Как прорвало его в дни, когда узнали о польском восстании. На нем не было лица, и он сожалел — о чем?
— Рано, господа! Рано они начали!
— А может быть, напротив, генерал, слишком поздно?
— Да! Вы правы! — неожиданно согласился он, и Горбачевскому не часто приходилось видеть его в таком волнении. — Может быть, и поздно! Так или иначе не вовремя! Вот если б они поднялись в 1828 году или лучше в двадцать девятом, когда мы были заняты турецкою кампанией, тогда…
А умирая и поняв, что умирает, за несколько часов до того, как остаться без языка, впервые на общей памяти заговорил с Осипом Адамовичем, с племянником, на польском. Заговорил ласково и тоскливо:
— Но цо, Юзку? Жаль та мне? А паменташь, хлопче, в Полоцке коло ратуша…{6}
Много, много всякого наметалось в генеральской душе, то прячущейся от постороннего взгляда, то вдруг небезопасно обнажающейся, но счеты с императором, которого обожал, и ревновал, и боялся, были в нем едва ли не манией.
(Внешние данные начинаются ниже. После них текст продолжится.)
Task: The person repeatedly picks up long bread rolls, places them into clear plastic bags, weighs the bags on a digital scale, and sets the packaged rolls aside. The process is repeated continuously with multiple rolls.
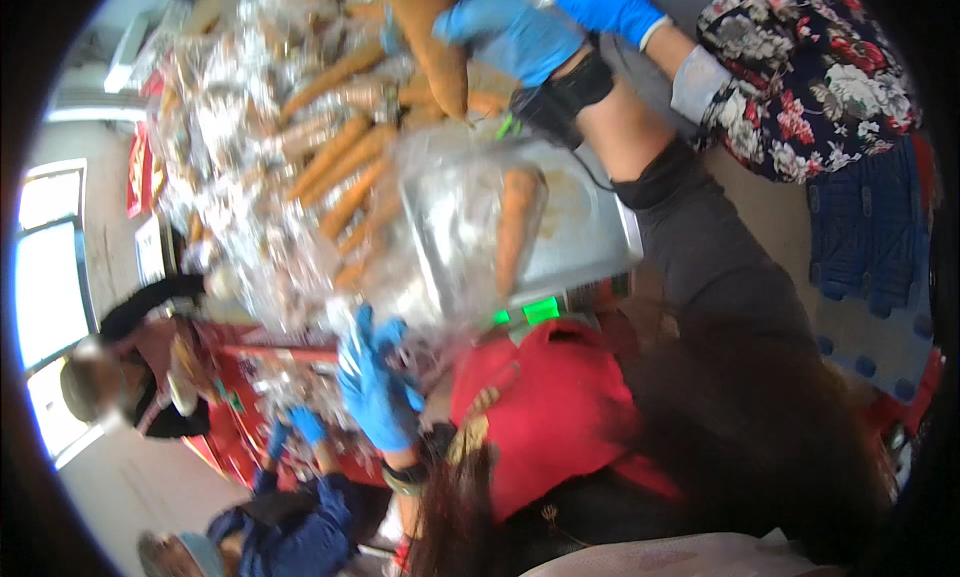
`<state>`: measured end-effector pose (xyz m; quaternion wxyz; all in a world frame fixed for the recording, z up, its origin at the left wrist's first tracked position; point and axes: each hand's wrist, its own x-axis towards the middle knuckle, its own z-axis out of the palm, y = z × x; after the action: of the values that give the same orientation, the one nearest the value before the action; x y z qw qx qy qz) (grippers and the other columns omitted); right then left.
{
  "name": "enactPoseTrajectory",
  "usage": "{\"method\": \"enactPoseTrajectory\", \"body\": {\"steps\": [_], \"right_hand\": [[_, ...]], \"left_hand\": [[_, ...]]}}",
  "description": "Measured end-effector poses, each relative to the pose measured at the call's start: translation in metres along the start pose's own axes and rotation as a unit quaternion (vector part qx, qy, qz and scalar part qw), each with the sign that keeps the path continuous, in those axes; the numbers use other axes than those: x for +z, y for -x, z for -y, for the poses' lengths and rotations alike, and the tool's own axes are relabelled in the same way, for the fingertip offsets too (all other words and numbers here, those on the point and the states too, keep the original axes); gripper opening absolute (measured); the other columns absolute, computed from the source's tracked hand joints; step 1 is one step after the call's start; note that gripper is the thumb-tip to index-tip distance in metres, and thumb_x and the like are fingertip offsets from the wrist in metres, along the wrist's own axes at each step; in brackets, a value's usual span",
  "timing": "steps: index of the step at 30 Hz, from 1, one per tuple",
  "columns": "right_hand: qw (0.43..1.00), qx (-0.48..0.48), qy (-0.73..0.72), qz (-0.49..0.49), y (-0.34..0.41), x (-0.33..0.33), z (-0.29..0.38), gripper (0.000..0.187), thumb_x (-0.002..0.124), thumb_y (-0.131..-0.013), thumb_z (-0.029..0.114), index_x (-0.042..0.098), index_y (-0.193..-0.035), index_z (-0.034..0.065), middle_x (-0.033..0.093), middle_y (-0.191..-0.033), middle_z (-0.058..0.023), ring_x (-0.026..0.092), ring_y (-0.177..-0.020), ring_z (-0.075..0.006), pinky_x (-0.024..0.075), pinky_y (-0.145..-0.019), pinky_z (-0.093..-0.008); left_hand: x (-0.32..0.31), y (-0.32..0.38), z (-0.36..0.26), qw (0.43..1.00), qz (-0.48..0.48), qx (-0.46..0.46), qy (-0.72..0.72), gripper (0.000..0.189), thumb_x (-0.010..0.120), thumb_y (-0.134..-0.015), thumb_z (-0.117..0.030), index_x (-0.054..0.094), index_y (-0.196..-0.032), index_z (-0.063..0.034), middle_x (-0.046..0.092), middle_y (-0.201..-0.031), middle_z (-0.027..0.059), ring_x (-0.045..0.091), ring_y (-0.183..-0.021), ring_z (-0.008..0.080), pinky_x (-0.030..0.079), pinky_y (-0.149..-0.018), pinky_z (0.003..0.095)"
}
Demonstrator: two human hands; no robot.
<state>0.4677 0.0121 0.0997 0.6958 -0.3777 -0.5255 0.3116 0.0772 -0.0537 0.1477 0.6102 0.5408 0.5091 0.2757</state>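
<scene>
My right hand (517, 36), in a blue glove with a black band at the wrist, grips a large carrot (427, 29) at the top of the view. The carrot's tapered tip points down over the table. My left hand (379, 374), also gloved in blue, is held low at the left with its fingers apart, close to clear plastic bags. Between the hands is a metal tray (585, 224), apparently a scale's pan. On it lies another carrot (517, 224) that appears to be under or inside a clear plastic bag (457, 224).
Bagged carrots (345, 164) lie heaped beside the tray. A co-worker's blue-gloved hand (607, 6) with a floral sleeve (810, 81) is near my right wrist. Two other people work at the left, by a red table (232, 427). Blue plastic crates (870, 232) stand at the right.
</scene>
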Motion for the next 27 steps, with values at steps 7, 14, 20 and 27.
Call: {"method": "enactPoseTrajectory", "body": {"steps": [7,14,20,27], "right_hand": [[0.985,-0.102,-0.081,0.114,0.075,0.074,0.061,0.030,0.070,-0.080,0.005,0.065,-0.109,-0.0003,0.069,-0.101,-0.0064,0.065,-0.095,-0.0158,0.0515,-0.086,-0.0296],[0.958,0.061,0.270,0.072,0.157,0.098,0.078,0.059,0.077,-0.068,0.004,0.055,-0.123,0.0020,0.066,-0.112,-0.0130,0.063,-0.104,-0.0203,0.0506,-0.092,-0.0335],[0.962,0.228,0.107,-0.105,0.191,0.091,0.118,0.053,0.074,-0.071,-0.002,0.057,-0.121,0.0026,0.063,-0.119,-0.0091,0.061,-0.110,-0.0186,0.0496,-0.096,-0.0318],[0.946,0.261,-0.150,-0.123,0.195,0.171,0.106,0.043,0.071,-0.085,0.007,0.054,-0.124,0.0008,0.064,-0.115,-0.0100,0.062,-0.107,-0.0233,0.0494,-0.097,-0.0375]], "left_hand": [[0.027,0.034,-0.019,0.989,0.072,0.121,0.048,0.071,0.055,-0.090,-0.035,0.032,-0.146,0.0039,0.050,-0.137,0.0283,0.051,-0.047,0.0066,0.039,-0.042,0.0176],[0.022,0.035,-0.023,0.980,0.111,0.148,0.073,0.069,0.051,-0.090,-0.013,0.023,-0.151,-0.0021,0.039,-0.147,0.0234,0.045,-0.110,0.0190,0.046,-0.049,0.0161],[0.014,0.041,-0.003,0.965,0.187,0.140,0.120,0.083,0.053,-0.085,0.004,0.011,-0.155,-0.0108,0.022,-0.157,0.0169,0.041,-0.135,0.0255,0.054,-0.053,0.0181],[0.001,0.029,0.011,0.948,0.245,0.157,0.128,0.086,0.058,-0.087,-0.002,0.008,-0.156,-0.0109,0.023,-0.155,0.0217,0.042,-0.132,0.0231,0.051,-0.057,0.0175]]}}
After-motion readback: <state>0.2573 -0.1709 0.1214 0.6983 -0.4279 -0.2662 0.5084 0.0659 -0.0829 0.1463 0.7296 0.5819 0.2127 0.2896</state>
Он все подмечал и откладывал на душевном донышке с болезненной наблюдательностью и угрюмой памятливостью, не поддаваясь утешительным уговорам:
— Нет, нет, господа, уж я знаю, что говорю. А как было с окнами в каземате? Помните?..
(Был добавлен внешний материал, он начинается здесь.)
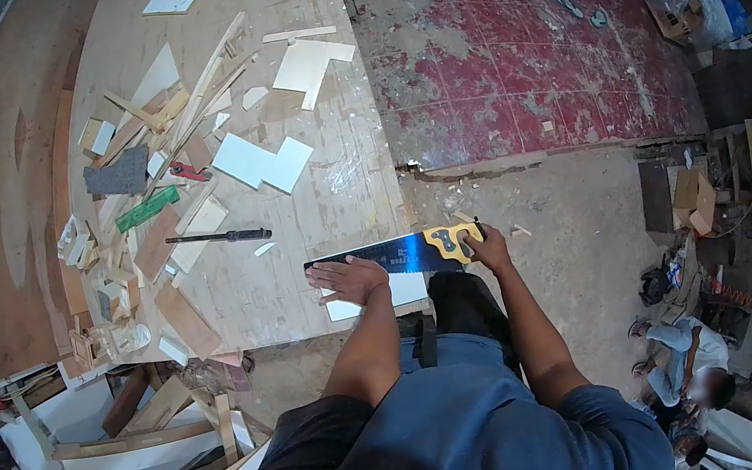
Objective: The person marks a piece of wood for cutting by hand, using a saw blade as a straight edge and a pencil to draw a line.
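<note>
A hand saw with a yellow and black handle (444,244) and a dark blade lies across a white board (409,288) at the table's front right corner. My right hand (487,248) is wrapped round the saw's handle, just beyond the table edge. Flat on the blade's far left end and the board beside it rests my left hand (351,279), its fingers stretched out to the left. The board's white face shows below the blade. What lies under my left palm is hidden.
The wooden table (338,182) bears a white L-shaped piece (266,161), a black bar tool (219,237), a green block (147,208) and several wood scraps. Offcuts are piled at the lower left. Another person (696,361) sits at the lower right, near shelves.
</note>
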A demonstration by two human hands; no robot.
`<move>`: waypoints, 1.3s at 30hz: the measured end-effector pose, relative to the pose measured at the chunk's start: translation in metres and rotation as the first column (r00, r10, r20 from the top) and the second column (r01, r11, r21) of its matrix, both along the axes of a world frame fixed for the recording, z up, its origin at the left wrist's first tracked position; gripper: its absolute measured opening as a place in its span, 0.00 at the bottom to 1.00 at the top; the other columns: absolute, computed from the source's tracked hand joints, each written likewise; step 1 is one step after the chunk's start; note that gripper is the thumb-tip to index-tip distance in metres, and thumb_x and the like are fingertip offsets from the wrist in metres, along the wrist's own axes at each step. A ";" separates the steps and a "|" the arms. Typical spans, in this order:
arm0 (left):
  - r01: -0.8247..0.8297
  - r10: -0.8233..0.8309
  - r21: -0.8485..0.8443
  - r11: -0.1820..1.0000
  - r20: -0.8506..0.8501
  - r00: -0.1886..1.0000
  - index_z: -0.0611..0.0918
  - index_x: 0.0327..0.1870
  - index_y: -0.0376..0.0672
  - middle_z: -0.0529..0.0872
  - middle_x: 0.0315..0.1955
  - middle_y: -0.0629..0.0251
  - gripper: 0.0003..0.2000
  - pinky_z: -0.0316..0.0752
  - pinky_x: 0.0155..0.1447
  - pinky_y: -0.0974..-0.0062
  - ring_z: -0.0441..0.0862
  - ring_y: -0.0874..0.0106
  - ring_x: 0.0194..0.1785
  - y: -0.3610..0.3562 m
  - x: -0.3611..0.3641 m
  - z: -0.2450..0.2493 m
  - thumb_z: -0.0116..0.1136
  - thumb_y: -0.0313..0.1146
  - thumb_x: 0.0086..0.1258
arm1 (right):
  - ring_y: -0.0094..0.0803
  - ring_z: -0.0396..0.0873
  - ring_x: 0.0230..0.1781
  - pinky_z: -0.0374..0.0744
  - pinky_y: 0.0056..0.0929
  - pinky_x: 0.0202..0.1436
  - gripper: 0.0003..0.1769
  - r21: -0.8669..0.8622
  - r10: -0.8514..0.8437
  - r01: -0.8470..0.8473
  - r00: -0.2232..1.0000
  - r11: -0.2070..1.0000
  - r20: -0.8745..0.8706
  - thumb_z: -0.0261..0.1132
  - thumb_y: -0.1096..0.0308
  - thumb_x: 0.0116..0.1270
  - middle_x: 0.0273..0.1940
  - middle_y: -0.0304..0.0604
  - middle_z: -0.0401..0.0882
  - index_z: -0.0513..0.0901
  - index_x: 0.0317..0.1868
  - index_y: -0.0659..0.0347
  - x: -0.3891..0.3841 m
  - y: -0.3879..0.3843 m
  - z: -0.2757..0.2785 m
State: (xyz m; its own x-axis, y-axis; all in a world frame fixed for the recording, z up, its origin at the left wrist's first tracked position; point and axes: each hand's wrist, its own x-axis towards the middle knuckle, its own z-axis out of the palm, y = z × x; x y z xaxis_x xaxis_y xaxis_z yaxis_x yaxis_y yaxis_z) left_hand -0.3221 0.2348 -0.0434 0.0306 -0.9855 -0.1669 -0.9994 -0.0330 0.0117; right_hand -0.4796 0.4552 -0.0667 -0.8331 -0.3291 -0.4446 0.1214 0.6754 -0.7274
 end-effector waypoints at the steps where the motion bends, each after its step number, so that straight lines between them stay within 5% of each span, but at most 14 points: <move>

«Получив план, профиль и фасад предполагаемого деревянного строения для содержания ста человек преступников, я представил оные на Высочайшее усмотрение, и Его Величество повелеть соизволили, чтобы в них были сделаны следующие перемены: 1) назначенные по внешним частям строения окна уничтожить, а свет пропустить в комнаты из коридоров, исключая только караулен…»
«Итак, дорогой батюшка, все, что я предвидела, все, чего я опасалась, все-таки случилось, несмотря на все красивые фразы, которые нам говорили. Мы — в Петровском и в условиях в тысячу раз худших, нежели в Чите.
Во-первых, тюрьма выстроена на болоте, во-вторых — здание не успело просохнуть, в-третьих, хотя печь и топят два раза в день, но она не дает тепла, и это в сентябре, в-четвертых — здесь темно: искусственный свет необходим днем и ночью; за отсутствием окон нельзя проветривать комнаты…
Прошу тебя не показывать этого письма ни младшим сестрицам, ни даже сестрам, зачем их огорчать. Я сообщаю это тебе, потому что я не могу выносить,
«Сие письмо не выдавать, а женам написать, что напрасно они печалют своих родных, что мужья их посланы для наказания и что все сделано, что только человеколюбие и снисхождение могло придумать для облегчения справедливо заслуженного наказания. Государь, получив от Ленарского рапорт, сам уже предписал дабы были окошки для лучшего свету…»
…Когда при этом известии по столице покатился возмущенный говор, Николаю весьма не понравившийся, он, как верно или не верно рассказывали, даже послал Бенкендорфа к наиболее значительным из возмущавшихся: унять, утихомирить, уверить, что оплошность исправят и что оплошал не кто иной, как комендант, отчего-то слишком торопившийся перевести арестантов из Читы и не захотевший ждать, пока тюрьму достроят и окна прорубят. Слух, разумеется, дополз и до Петровского Завода и до Лепарского, и генерал не то что попросил — потребовал, дабы узники избрали двух доверенных лиц, каковым он мог бы вполне официально дать отчет.
Посмеявшись — так как никто его винить и не думал — доверенных все же выбрали: Вольфа, который Лепарского пользовал и был к пациенту расположен, и для равновесия Завалишина, комендантского ненавистника.